Conviction for illegal snaring

An East Lothian man has been convicted of setting illegal snares following a Scottish SPCA investigation.

Craig Aitken, 43, of Haddington, appeared for sentencing at Edinburgh Sheriff Court on Wednesday 25 May.

Aitken was given a 180 hour Community Payback Order and a Restriction of Liberty Order requiring him to remain within his home between the hours of 9pm and 8am for a six month period.

Aitken previously pled guilty to setting illegal self-locking snares at Seggarsdean Farm without authorisation in order to cause unnecessary suffering to animals, contrary to the Wildlife and Countryside Act 1981. He also admitted stealing two trail cameras set up by the Scottish SPCA to record and identify the suspect involved in the setting of the snares.

Commenting on the investigation and court case, an undercover Scottish SPCA inspector said, “Images of Aitken carrying out this offence were captured using specialist video and camera techniques.

“A number of trail cameras and a live feed real time recording video camera were placed within a hedgerow in an effort to capture images of a suspect checking and re-setting the self-locking snares.

“This was a detailed enquiry carried out over a period of weeks, where we worked closely with the landowner and, with their support, were able to use specialised evidence-gathering techniques.

“Self-locking snares are constructed to cause the death of an animal.

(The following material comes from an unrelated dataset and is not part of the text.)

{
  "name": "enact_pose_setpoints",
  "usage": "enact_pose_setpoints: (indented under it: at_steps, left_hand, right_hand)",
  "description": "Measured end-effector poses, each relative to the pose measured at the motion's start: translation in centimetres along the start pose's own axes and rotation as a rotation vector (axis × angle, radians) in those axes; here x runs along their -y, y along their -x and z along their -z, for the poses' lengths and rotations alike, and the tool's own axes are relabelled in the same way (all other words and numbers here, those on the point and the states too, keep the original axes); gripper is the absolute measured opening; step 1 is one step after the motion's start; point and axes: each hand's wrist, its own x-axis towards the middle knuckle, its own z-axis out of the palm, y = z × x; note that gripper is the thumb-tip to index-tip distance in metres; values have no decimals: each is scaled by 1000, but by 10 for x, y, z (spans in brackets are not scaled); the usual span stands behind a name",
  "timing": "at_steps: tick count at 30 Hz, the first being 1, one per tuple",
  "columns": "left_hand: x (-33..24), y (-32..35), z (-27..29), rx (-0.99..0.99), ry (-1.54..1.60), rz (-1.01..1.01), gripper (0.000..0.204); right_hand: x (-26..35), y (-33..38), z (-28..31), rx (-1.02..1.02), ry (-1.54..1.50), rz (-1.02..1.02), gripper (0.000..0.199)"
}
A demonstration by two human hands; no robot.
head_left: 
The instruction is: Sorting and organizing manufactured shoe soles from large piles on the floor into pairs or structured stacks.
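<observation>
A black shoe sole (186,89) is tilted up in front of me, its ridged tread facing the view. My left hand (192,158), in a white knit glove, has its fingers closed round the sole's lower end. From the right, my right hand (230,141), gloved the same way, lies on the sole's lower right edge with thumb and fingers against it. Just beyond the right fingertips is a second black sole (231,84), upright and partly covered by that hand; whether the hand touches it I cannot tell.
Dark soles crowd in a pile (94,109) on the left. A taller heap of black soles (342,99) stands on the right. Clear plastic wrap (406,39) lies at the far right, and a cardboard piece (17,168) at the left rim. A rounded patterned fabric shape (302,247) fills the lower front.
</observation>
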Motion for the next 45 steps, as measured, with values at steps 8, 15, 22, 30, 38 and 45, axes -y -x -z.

They become tighter as the animal caught struggles to free itself and will almost certainly cause serious injury, major suffering and a slow painful death.

“We found 47 self-locking snares set along a livestock fence at Seggarsdean Farm and they were set in such a way that any animal or bird using the fence could be targeted.

“Aitken had no permission to be on the land and was not authorised to set these snares by the landowner.

“We welcome Aitken’s conviction as this sends out a strong message that the Scottish SPCA will pursue those involved in illegal snaring activity and that the courts will deal with them appropriately.”